When will men stop trying to event new ways to murder each other? If men spent that precious time and research money on innovative means of making peace in lieu of killing, Earth would be a much happier planet. Human bodies are perfect just the way they are; our DNA doesn't need to be spliced with that of aliens or insects or reptiles. After all, when we play God, something inevitably goes wrong. In the case of "Hybrids," all hell breaks lose. The suspense mounts as the hybrids multiply and spread from Small Town America to the big city. The gross factor increases as the aliens create their own biorobots in the bizarre forms of scurrying spiders and flying condors that rip off your flesh and giant beetles that suck out your innards with long proboscises. Therefore, "Hybrids" is very highly recommended for fans of science fiction horror. The strong horror element is the reason I chose to read "Hybrids." After all, a novel written by Whitley Strieber is guaranteed to terrify the reader. In my case, I actually lost sleep; I couldn't put it down. Generations One and Two were such likeable characters that I was worried about their safety. Most of all, I worried about the safety and future of mankind.

Joseph B. Hoyos
6 of 8 people found the following review helpful
5.0 out of 5 stars Dangerous Intelligence - A Threat to Free Will? 10 May 2011
By Raymond K. Casteel - Published on Amazon.com
"Hybrids" is a daring novel in that it challenges the idea that all programmed persona will be just that - programmed with no "heart", nor an ability to love or act compassionately. Whitley Strieber proves otherwise; in Hybrids we are drawn to programmed protagonists, male and female,able to share human feelings though dedicated to a violent mission.

The novel's Hybrids were developed in stages, resulting in conflicting feelings and missions.
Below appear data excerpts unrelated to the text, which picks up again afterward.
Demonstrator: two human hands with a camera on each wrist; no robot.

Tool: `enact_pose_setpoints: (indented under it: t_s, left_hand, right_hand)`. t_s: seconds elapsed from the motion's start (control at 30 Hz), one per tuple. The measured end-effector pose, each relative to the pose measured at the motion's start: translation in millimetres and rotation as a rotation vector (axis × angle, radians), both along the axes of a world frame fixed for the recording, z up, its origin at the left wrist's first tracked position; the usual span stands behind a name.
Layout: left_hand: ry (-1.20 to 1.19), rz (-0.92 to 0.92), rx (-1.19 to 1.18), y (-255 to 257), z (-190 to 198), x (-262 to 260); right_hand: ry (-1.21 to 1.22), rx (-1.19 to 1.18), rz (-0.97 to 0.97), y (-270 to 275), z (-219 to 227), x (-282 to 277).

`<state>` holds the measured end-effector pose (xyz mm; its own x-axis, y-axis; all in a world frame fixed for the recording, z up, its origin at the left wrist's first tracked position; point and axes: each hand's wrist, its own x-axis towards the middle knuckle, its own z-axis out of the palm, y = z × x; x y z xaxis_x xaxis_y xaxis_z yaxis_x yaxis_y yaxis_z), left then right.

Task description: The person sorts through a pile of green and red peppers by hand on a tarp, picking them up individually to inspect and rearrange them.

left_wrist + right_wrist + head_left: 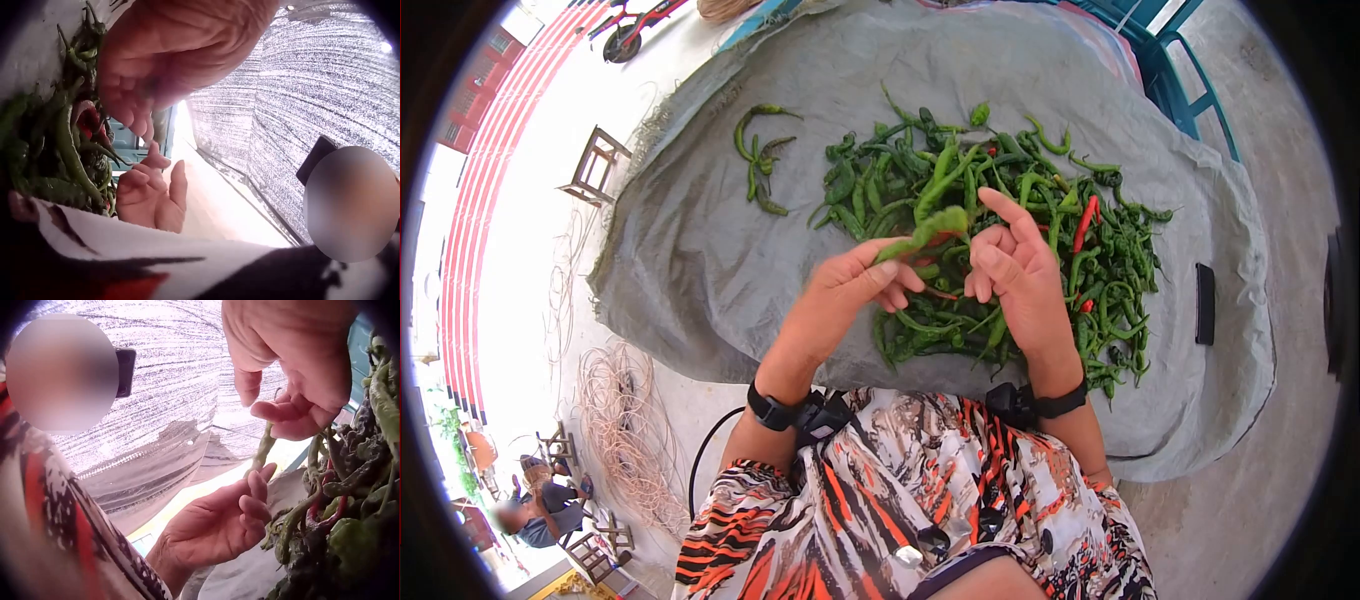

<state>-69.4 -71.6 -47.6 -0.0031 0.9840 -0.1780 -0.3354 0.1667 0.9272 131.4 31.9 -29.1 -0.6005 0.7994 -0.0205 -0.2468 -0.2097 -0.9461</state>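
In the head view my left hand (855, 285) pinches a green chili pepper (925, 232) between thumb and fingers, above a heap of chili peppers (1115, 290). The pepper slants up toward my right hand (1025, 270), its far end close to those fingers. That hand has its index finger extended and its other fingers loosely bent. From the right wrist, the pepper (262, 447) rises from my left hand (215, 528) to just beside the fingers of my right hand (294, 381). Most peppers are green; a red pepper (1086, 223) lies among them.
The heap lies on a large grey sheet (680, 250), with a few peppers (760, 160) apart at the left. A dark flat object (1205, 304) lies at the right. Teal chairs (1185, 80) stand behind, a wooden stool (597, 165) at the left. A person (545, 510) sits far left.
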Motion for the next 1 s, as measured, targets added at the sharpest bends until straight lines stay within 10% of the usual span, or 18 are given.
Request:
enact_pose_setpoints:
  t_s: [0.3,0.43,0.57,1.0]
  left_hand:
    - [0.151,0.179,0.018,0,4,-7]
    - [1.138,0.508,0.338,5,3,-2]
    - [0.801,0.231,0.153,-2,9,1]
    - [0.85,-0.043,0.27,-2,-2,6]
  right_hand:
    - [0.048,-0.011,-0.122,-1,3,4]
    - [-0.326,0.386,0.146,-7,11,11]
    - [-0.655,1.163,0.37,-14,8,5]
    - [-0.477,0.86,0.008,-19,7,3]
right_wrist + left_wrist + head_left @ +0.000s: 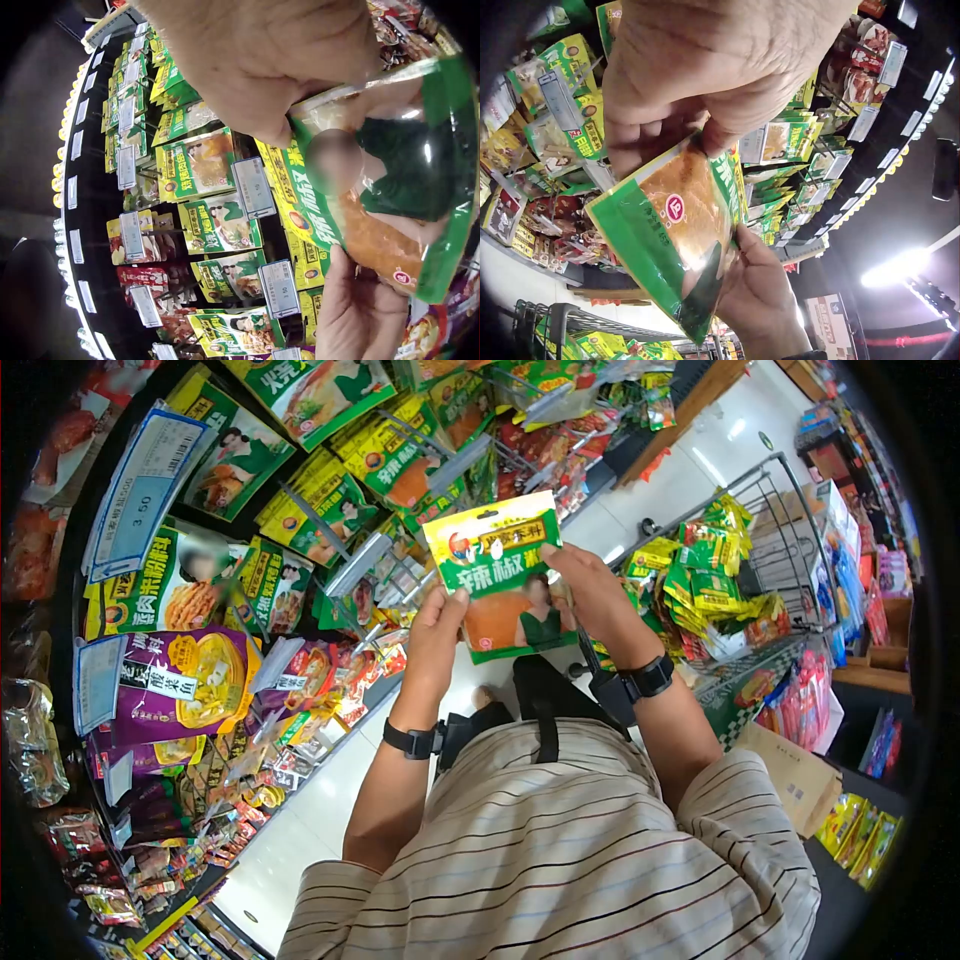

Early in the novel we are made aware of the several skills available to the hybrids and of the hybrid's problems in sometimes not knowing if the approaching hybrid is friend or foe. This difficulty is strengthened by the hybrid's ability to slip into the skin of a victim and "pass" as the victim.

Eventually the hybrids draw national attention and Mr. Strieber provides us with some dynamic scenes in the Oval Office as a strong President makes demands of an unprepared defense hierarchy. The Oval Office scenes seem so on the mark as to make one believe the author was there. In the event, orders are given to terminate the hybrids immediately, with prejudice.

What follows is Whitley Strieber at his best; cunning ruses, creative weapons, and prescient thoughts of future gains in human development, the latter most evident in a very human conclusion.